■ **WORK ITEM**: The pictures are to be left out, and all remaining data is to be transcribed exactly as it appears.

■ **EXTRACTED INFORMATION**:

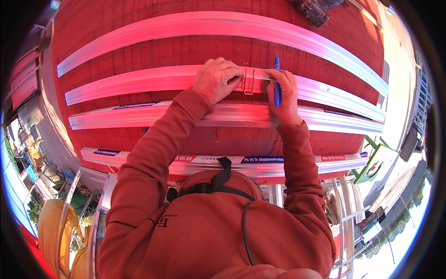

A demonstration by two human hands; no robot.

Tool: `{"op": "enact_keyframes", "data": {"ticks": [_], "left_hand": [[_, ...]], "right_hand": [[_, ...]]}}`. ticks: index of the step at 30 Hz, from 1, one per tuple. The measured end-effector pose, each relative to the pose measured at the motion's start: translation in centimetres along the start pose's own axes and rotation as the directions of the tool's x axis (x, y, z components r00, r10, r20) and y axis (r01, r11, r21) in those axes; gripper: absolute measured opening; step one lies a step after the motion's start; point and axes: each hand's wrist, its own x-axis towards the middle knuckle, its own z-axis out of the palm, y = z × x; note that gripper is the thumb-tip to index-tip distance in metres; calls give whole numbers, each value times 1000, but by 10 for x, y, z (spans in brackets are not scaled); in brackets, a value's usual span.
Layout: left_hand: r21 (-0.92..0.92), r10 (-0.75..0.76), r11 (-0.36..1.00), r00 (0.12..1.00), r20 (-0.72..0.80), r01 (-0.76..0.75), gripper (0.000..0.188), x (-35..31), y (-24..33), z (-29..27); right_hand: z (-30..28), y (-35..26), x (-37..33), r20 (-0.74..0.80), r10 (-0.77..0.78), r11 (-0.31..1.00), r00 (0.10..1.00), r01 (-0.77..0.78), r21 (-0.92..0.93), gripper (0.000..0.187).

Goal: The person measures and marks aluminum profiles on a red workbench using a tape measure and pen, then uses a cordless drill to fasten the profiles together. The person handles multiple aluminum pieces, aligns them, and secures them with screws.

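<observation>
- Watching from afar, I am seeing a small ladder-like fitting [249, 81] sitting on a silvery profile [339, 95];
- my left hand [216, 80] is curling at the fitting's left side; I cannot tell whether it is gripping it;
- my right hand [287, 96], right of the fitting, is clasping a blue pen-like tool [277, 93];
- other long profiles [186, 25] are lying beyond the fitting and on its near side, across a red table [139, 60].
</observation>
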Motion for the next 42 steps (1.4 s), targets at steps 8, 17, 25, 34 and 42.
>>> {"op": "enact_keyframes", "data": {"ticks": [8, 17, 25, 34, 42], "left_hand": [[-8, -8, 1000, 1000, 0, 8, 22, 1, 1, -1], [-48, -30, 998, 999, 23, 31, 23, 0, 0, -2], [-59, -41, 997, 999, 31, 43, 24, 0, 1, -4], [-53, -40, 998, 999, 21, 41, 22, 1, 1, -4], [-46, -40, 998, 999, 30, 42, 23, -1, 1, -3]], "right_hand": [[-9, 3, -11, -24, 372, 798, 928, -306, 520, 28], [-2, -7, -8, 70, 527, 666, 847, -463, 585, 10], [1, -1, -10, 69, 494, 719, 867, -451, 528, 9], [3, 2, -12, 49, 478, 765, 877, -443, 467, 9], [3, 2, -13, 59, 495, 752, 867, -462, 470, 10]]}}
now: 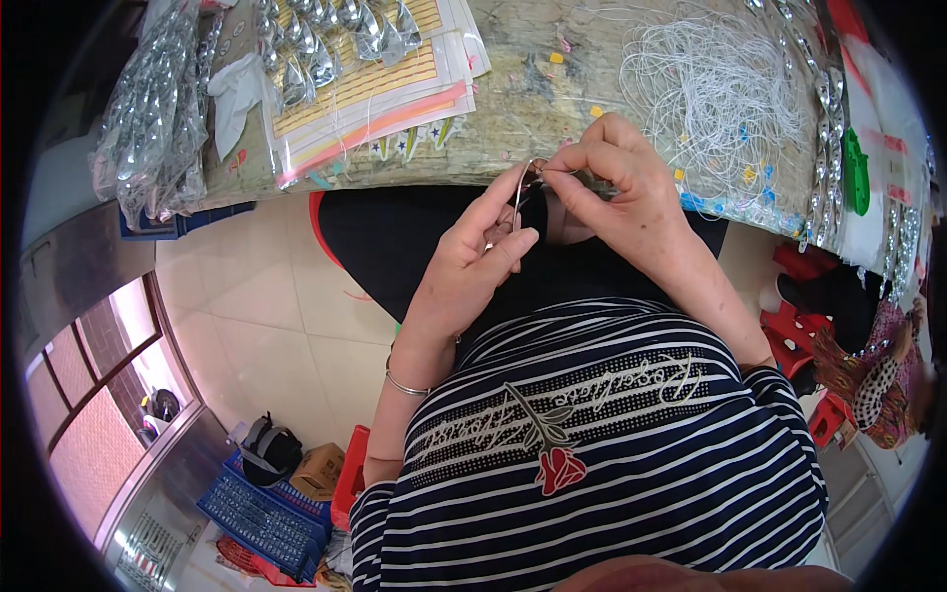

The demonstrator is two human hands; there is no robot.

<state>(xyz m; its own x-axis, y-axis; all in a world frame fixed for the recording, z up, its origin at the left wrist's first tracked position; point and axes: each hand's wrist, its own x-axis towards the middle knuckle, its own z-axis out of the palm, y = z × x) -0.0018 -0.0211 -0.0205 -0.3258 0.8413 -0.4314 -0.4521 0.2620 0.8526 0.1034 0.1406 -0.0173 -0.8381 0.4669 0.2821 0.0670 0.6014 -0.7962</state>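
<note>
- Between the two hands, just off the near edge of the worktable [552,109], sits a thin curved strand [519,202], pale and glinting; whether it is wire or cord is too small to tell.
- The left hand [473,242] has its fingers curled and its thumb stretched forward, apparently gripping the strand's lower part.
- The right hand [631,192] pinches with thumb and forefinger at the strand's upper end, the other fingers loosely bent.
- Below both hands lies black cloth [385,232] over the lap. Should either pinch loosen, so slim a piece could drop there or slip to the floor; dark folds might hide it.
- Right of the hands, a tangle of white cord [715,89] spreads in fine, springy-looking loops. A sleeve or finger catching one could pull knots tight.
- Left of the hands, twisted silver pieces [380,35], mirror-bright and spiral, lie on a yellow woven mat [370,89]; knocked together, they could scratch or snag.
- Farther left, a crinkled clear plastic bag [158,118] holding similar silver shapes hangs over the table's edge, so a bump from the left arm might drag it down.
- Beyond the hands, the tabletop looks rough and stained, scattered with small yellow scraps [597,111] that could cling to the work.
</note>
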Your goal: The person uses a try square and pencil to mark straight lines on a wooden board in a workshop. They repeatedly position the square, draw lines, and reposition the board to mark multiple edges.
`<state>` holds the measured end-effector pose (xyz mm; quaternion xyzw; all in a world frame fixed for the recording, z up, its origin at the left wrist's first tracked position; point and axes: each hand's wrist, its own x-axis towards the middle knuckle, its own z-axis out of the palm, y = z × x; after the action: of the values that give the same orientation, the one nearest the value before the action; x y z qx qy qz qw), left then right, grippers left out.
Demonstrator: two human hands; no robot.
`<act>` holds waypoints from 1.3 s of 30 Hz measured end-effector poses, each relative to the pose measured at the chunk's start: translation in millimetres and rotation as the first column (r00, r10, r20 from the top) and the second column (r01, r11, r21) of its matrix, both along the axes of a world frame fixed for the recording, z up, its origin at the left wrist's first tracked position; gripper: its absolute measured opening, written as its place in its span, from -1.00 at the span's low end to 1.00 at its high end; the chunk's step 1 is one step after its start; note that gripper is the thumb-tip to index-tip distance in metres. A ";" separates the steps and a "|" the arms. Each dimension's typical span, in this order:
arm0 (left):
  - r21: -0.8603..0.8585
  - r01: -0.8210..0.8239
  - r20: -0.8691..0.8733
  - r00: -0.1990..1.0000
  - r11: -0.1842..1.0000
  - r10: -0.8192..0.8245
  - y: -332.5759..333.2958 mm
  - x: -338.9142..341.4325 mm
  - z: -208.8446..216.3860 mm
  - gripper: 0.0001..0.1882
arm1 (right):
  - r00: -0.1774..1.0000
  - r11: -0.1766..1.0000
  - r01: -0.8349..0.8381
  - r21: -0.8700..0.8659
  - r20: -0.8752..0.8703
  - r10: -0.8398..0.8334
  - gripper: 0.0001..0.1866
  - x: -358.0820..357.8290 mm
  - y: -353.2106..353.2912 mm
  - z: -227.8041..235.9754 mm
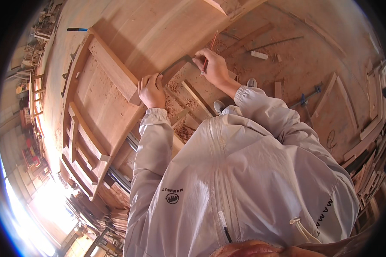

■ **EXPECTED ANSWER**:
A demonstration by two human hands; no robot.

Tool: `{"op": "enact_keyframes", "data": {"ticks": [_], "left_hand": [[_, ...]], "right_hand": [[_, ...]]}}`. ticks: index of the step at 30 Hz, from 1, one per tuple. The measured end-effector pose, each relative to the pose measured at the motion's start: translation in centimetres along the start pose's own axes and rotation as the directions of the tool's x axis (x, y, z components r00, r10, r20) and y axis (r01, r11, r21) in those axes; gripper: absolute measured opening; step one lies a step after the motion's start; point and axes: each hand's wrist, its own x-axis towards the middle knuckle, its own z-axis out of the palm, y = z × x; note that gripper is the thumb-tip to index-tip distance in metres; calls give whole numbers, each value times 1000, but by 10 for x, y, z (spans in brackets are not scaled); in brackets, a value's usual span.
Layout: left_hand: r21 (-0.92..0.92), r10 (-0.75..0.76), r11 (-0.36..1.00), r00 (0.12..1.00), r20 (-0.72..0.80), r01 (-0.76..0.75), gripper (0.000..0.188), x (-35..31), y (-24..33), z (-29..27); right_hand: z (-30..28), y (-35..26), x (-37..33), r20 (-0.74..0.80), r10 (-0.77..0.78), r11 (-0.31..1.00), r00 (0.10..1.00), r01 (-0.77..0.78), r21 (-0.92..0.93), gripper (0.000..0.187).

Goal: The person measures and marks aluminum profiles on a red workbench using a tape measure and pen, then uses a cordless drill to fasten the profiles together. The person handles multiple aluminum pieces, aligns them, and secures them with screws.

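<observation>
- Watching from afar, I am seeing a small ladder-like fitting [249, 81] sitting on a silvery profile [339, 95];
- my left hand [216, 80] is curling at the fitting's left side; I cannot tell whether it is gripping it;
- my right hand [287, 96], right of the fitting, is clasping a blue pen-like tool [277, 93];
- other long profiles [186, 25] are lying beyond the fitting and on its near side, across a red table [139, 60].
</observation>
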Motion for the next 42 steps (1.4 s), targets at steps 8, 17, 25, 34 and 42.
>>> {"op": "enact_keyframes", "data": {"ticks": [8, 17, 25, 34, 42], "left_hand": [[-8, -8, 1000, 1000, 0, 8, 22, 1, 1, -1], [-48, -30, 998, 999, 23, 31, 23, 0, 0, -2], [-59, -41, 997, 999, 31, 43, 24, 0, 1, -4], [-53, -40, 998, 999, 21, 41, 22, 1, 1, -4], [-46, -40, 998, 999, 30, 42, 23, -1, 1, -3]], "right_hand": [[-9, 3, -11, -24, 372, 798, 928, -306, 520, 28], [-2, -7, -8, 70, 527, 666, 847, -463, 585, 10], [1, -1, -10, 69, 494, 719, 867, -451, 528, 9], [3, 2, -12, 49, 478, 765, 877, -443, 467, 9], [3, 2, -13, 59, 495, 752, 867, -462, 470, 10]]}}
now: 

The demonstrator is two human hands; there is no robot.

<state>(xyz m; its own x-axis, y-axis; all in a world frame fixed for the recording, z up, its origin at the left wrist's first tracked position; point and axes: each hand's wrist, its own x-axis towards the middle knuckle, its own z-axis out of the palm, y = z × x) -0.0018 -0.0211 -0.0205 -0.3258 0.8413 -0.4314 -0.4521 0.2620 0.8526 0.1034 0.1406 -0.0173 -0.8381 0.4669 0.2821 0.0670 0.6014 -0.7962</state>
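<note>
- Between the two hands, just off the near edge of the worktable [552,109], sits a thin curved strand [519,202], pale and glinting; whether it is wire or cord is too small to tell.
- The left hand [473,242] has its fingers curled and its thumb stretched forward, apparently gripping the strand's lower part.
- The right hand [631,192] pinches with thumb and forefinger at the strand's upper end, the other fingers loosely bent.
- Below both hands lies black cloth [385,232] over the lap. Should either pinch loosen, so slim a piece could drop there or slip to the floor; dark folds might hide it.
- Right of the hands, a tangle of white cord [715,89] spreads in fine, springy-looking loops. A sleeve or finger catching one could pull knots tight.
- Left of the hands, twisted silver pieces [380,35], mirror-bright and spiral, lie on a yellow woven mat [370,89]; knocked together, they could scratch or snag.
- Farther left, a crinkled clear plastic bag [158,118] holding similar silver shapes hangs over the table's edge, so a bump from the left arm might drag it down.
- Beyond the hands, the tabletop looks rough and stained, scattered with small yellow scraps [597,111] that could cling to the work.
</note>
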Your goal: The person uses a try square and pencil to mark straight lines on a wooden board in a workshop. They repeatedly position the square, draw lines, and reposition the board to mark multiple edges.
`<state>` holds the measured end-effector pose (xyz mm; quaternion xyzw; all in a world frame fixed for the recording, z up, its origin at the left wrist's first tracked position; point and axes: each hand's wrist, its own x-axis towards the middle knuckle, its own z-axis out of the palm, y = z × x; after the action: of the values that give the same orientation, the one nearest the value before the action; x y z qx qy qz qw), left then right, grippers left out.
Demonstrator: two human hands; no robot.
`<act>` holds waypoints from 1.3 s of 30 Hz measured end-effector poses, each relative to the pose measured at the chunk's start: translation in millimetres and rotation as the first column (r00, r10, r20 from the top) and the second column (r01, r11, r21) of its matrix, both along the axes of a world frame fixed for the recording, z up, its origin at the left wrist's first tracked position; gripper: its absolute measured opening, written as its place in its span, from -1.00 at the span's low end to 1.00 at its high end; the chunk's step 1 is one step after its start; note that gripper is the thumb-tip to index-tip distance in metres. A ";" separates the steps and a "|" the arms. Each dimension's typical span, in this order:
arm0 (left):
  - r21: -0.8603..0.8585
  - r01: -0.8210..0.8239
  - r20: -0.8691..0.8733
  - r00: -0.1990..1.0000
  - r11: -0.1842..1.0000
  - r10: -0.8192..0.8245
  - y: -332.5759..333.2958 mm
  - x: -338.9142..341.4325 mm
  - z: -208.8446..216.3860 mm
  - gripper: 0.0001..0.1882
arm1 (right):
  - r00: -0.1774..1.0000
  - r11: -0.1766..1.0000
  - r01: -0.8349..0.8381
  - r21: -0.8700..0.8659
  - r20: -0.8752..0.8703
  - r10: -0.8398..0.8334
  - gripper: 0.0001..0.1866
  - x: -358.0820..357.8290 mm
  - y: -353.2106..353.2912 mm
  - z: -227.8041..235.9754 mm

The output for this exercise is finished.